The morning of March 2, Stephan House saw a strange package on his front porch in Austin, Texas. He sent his 8-year-old daughter back inside to brush her teeth before they left for school.

About 7 a.m., the package exploded, sending shrapnel everywhere.

“She ran to the door and saw him sprawled out and blown up, and she was only 8,” said House’s brother, Norrell Waynewood, in an interview with The Daily Beast.

Neighbors heard the blast and rushed over to grab House’s screaming daughter as they tried to perform CPR on him after calling 911, but it was too late.

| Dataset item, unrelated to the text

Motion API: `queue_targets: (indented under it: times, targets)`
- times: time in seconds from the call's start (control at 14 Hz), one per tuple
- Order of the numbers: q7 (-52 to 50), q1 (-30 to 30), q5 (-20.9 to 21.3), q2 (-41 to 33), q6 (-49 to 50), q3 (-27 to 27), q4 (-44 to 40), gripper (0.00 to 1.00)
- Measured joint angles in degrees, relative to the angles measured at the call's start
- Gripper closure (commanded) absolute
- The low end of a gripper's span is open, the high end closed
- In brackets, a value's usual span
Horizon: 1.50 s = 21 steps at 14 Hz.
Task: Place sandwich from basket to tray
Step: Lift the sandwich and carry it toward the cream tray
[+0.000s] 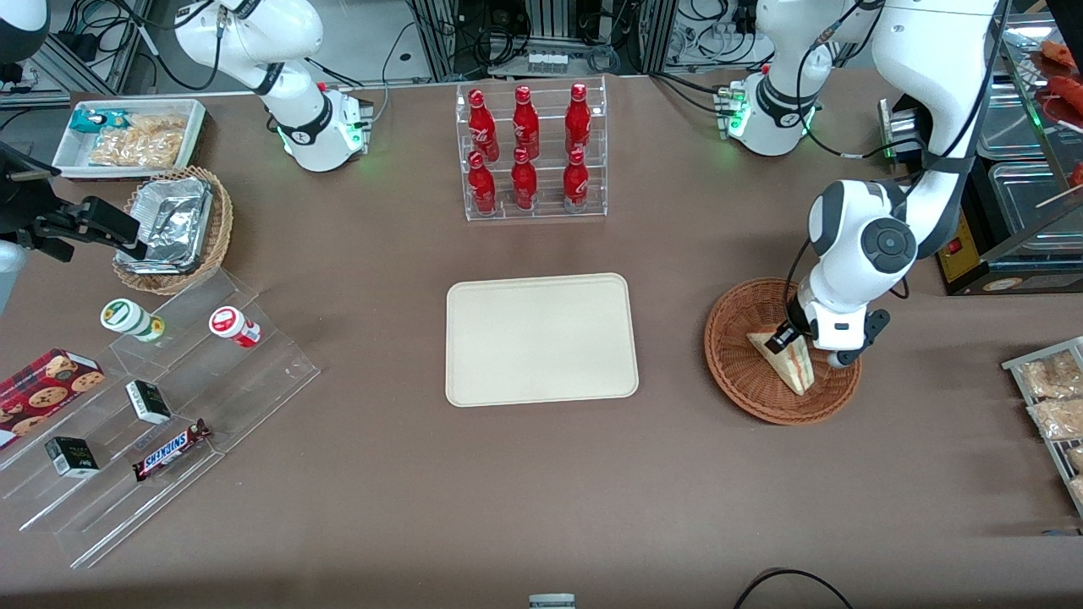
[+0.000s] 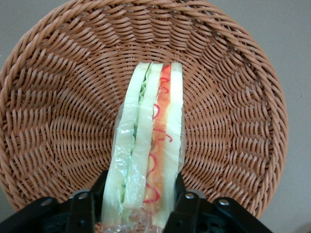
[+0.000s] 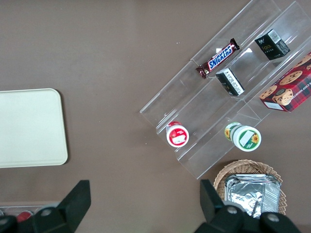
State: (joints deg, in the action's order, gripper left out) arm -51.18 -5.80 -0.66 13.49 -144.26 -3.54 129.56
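Observation:
The sandwich [image 1: 785, 362] [image 2: 148, 141] is a plastic-wrapped white-bread wedge with red and green filling, and it stands on edge inside the reddish-brown woven basket [image 1: 744, 397] [image 2: 58, 121]. My left gripper [image 1: 788, 338] [image 2: 141, 184] reaches down into the basket, its black fingers pressed against the two bread faces and shut on the sandwich. I cannot tell whether the wedge still rests on the weave. The cream tray [image 1: 541, 338] [image 3: 29, 126] lies bare at mid-table, beside the basket toward the parked arm's end.
A clear rack of red bottles [image 1: 531, 152] stands farther from the front camera than the tray. Toward the parked arm's end are a stepped acrylic snack display [image 1: 161, 397], a foil-lined basket [image 1: 173, 224] and a white bin [image 1: 131, 135]. Bagged snacks [image 1: 1053, 397] lie at the working arm's end.

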Motion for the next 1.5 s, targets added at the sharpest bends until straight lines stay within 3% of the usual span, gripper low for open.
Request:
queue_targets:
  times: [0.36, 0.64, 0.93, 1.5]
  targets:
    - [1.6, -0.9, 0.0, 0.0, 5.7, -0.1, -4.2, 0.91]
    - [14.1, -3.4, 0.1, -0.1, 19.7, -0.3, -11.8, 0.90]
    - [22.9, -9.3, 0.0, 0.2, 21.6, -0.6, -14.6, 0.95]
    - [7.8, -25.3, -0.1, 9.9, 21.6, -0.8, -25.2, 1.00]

“Mom never had the opportunity to grieve,” Waynewood said. “She hasn’t had the chance to seclude herself and process it. She’s holding together to make sure everyone is taken care of.”

After several weeks of five fatal and injurious bombs that terrorized the area, police in Austin say they’ve caught the man responsible, 24-year-old Mark Anthony Conditt. Conditt blew himself up when police cornered him in Round Rock, Texas early Wednesday morning, authorities said.

But House’s brother, Waynewood, said their family doesn’t feel relieved.

“My mom does not feel safe,” said Waynewood. “His wife and his daughter do not feel safe. They’ve left their homes.”

“I’d be totally happy if this is the end, I just don’t feel like it is,” he added, noting that his mother is worried Conditt may have had potential accomplices and doesn’t believe police have kept them in the loop on the investigation.

“Having that much knowledge and being that skilled,” Waynewood said, has left his family terrified that Conditt did not act alone, despite police announcing on Wednesday that Conditt built all of the explosive devices himself. No other suspects or persons of interest have been named by police.

But the family’s lack of trust in authorities started early on in the investigation for the House family.

“When it first happened, we didn’t feel like police were taking our family seriously,” said Waynewood.

When he arrived in Austin after racing from New Mexico to get home, Waynewood was shocked to find that there were no police apparently monitoring his family, when a targeted explosion had happened just hours earlier.